*Task statement*.
Nothing should be left out: write out the whole listing exactly.

Given information: Begin

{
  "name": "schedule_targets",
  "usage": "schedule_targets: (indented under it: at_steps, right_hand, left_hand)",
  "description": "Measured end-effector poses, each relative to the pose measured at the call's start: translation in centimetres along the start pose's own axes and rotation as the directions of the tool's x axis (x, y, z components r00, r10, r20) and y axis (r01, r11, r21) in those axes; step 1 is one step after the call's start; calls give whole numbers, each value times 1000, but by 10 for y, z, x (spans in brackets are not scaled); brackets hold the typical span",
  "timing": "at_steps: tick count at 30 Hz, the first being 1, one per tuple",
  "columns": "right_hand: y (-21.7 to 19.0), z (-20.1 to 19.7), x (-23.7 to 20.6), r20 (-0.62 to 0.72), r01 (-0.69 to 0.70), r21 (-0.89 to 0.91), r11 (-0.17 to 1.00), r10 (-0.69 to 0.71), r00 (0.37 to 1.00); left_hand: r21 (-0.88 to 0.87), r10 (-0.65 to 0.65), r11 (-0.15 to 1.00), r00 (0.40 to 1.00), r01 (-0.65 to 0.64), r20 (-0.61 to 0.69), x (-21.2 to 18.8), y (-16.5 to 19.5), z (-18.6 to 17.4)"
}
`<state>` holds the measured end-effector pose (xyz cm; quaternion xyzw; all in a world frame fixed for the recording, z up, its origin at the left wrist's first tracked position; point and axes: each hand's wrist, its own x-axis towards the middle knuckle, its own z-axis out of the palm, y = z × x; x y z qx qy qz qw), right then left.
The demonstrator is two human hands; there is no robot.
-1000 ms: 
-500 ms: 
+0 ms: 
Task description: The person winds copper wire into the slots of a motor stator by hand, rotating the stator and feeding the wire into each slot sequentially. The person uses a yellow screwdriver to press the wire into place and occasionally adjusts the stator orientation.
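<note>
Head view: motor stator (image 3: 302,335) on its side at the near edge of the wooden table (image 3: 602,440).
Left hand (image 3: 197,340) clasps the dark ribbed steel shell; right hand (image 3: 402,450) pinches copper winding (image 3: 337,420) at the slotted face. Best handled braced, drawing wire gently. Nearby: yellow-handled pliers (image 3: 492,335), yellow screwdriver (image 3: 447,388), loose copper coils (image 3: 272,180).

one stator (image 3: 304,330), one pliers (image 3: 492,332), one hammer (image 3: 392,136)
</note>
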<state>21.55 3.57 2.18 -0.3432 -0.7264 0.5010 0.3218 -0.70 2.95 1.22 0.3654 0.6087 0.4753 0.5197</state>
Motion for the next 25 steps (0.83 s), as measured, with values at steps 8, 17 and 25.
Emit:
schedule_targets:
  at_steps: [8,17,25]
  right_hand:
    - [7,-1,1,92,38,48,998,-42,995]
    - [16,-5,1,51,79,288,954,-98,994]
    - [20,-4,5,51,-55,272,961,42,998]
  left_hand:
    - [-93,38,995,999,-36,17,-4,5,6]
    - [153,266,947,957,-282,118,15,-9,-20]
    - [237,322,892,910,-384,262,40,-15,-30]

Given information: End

*Written response*.
{
  "name": "schedule_targets",
  "usage": "schedule_targets: (indented under it: at_steps, right_hand, left_hand)",
  "description": "Measured end-effector poses, each relative to the pose measured at the call's start: translation in centimetres along the start pose's own axes and rotation as the directions of the tool's x axis (x, y, z components r00, r10, r20) and y axis (r01, r11, r21) in those axes; step 1 is one step after the call's start; calls give whole numbers, each value times 1000, but by 10 for y, z, x (spans in brackets are not scaled); brackets hold the typical span",
  "timing": "at_steps: tick count at 30 Hz, the first being 1, one per tuple",
  "columns": "right_hand: y (-21.7 to 19.0), z (-20.1 to 19.7), x (-23.7 to 20.6), r20 (-0.62 to 0.72), r01 (-0.69 to 0.70), r21 (-0.89 to 0.91), r11 (-0.17 to 1.00), r10 (-0.69 to 0.71), r00 (0.37 to 1.00); left_hand: r21 (-0.88 to 0.87), r10 (-0.65 to 0.65), r11 (-0.15 to 1.00), r00 (0.40 to 1.00), r01 (-0.65 to 0.64), r20 (-0.61 to 0.69), x (-21.2 to 18.8), y (-16.5 to 19.5), z (-18.6 to 17.4)"
}
`<state>` holds the measured end-effector pose (xyz cm; quaternion xyzw; all in a world frame fixed for the recording, z up, its origin at the left wrist's first tracked position; point and axes: each hand's wrist, its own x-axis towards the middle knuckle, its own z-axis out of the palm, y = z × x; x y z qx qy qz qw), right then left.
The demonstrator is two human hands; there is no robot.
-1000 ms: 
-500 ms: 
+0 ms: 
Task description: The person winds copper wire into the slots of a motor stator by hand, rotating the stator and feeding the wire into each slot sequentially. The person uses a yellow screwdriver to press the wire into place and occasionally adjusts the stator orientation.
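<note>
Head view: motor stator (image 3: 302,335) on its side at the near edge of the wooden table (image 3: 602,440).
Left hand (image 3: 197,340) clasps the dark ribbed steel shell; right hand (image 3: 402,450) pinches copper winding (image 3: 337,420) at the slotted face. Best handled braced, drawing wire gently. Nearby: yellow-handled pliers (image 3: 492,335), yellow screwdriver (image 3: 447,388), loose copper coils (image 3: 272,180).

one stator (image 3: 304,330), one pliers (image 3: 492,332), one hammer (image 3: 392,136)
</note>
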<state>21.55 3.57 2.18 -0.3432 -0.7264 0.5010 0.3218 -0.70 2.95 1.22 0.3654 0.6087 0.4753 0.5197</state>
Motion for the next 25 steps (0.83 s), as measured, with values at steps 8, 17 and 25.
Emit:
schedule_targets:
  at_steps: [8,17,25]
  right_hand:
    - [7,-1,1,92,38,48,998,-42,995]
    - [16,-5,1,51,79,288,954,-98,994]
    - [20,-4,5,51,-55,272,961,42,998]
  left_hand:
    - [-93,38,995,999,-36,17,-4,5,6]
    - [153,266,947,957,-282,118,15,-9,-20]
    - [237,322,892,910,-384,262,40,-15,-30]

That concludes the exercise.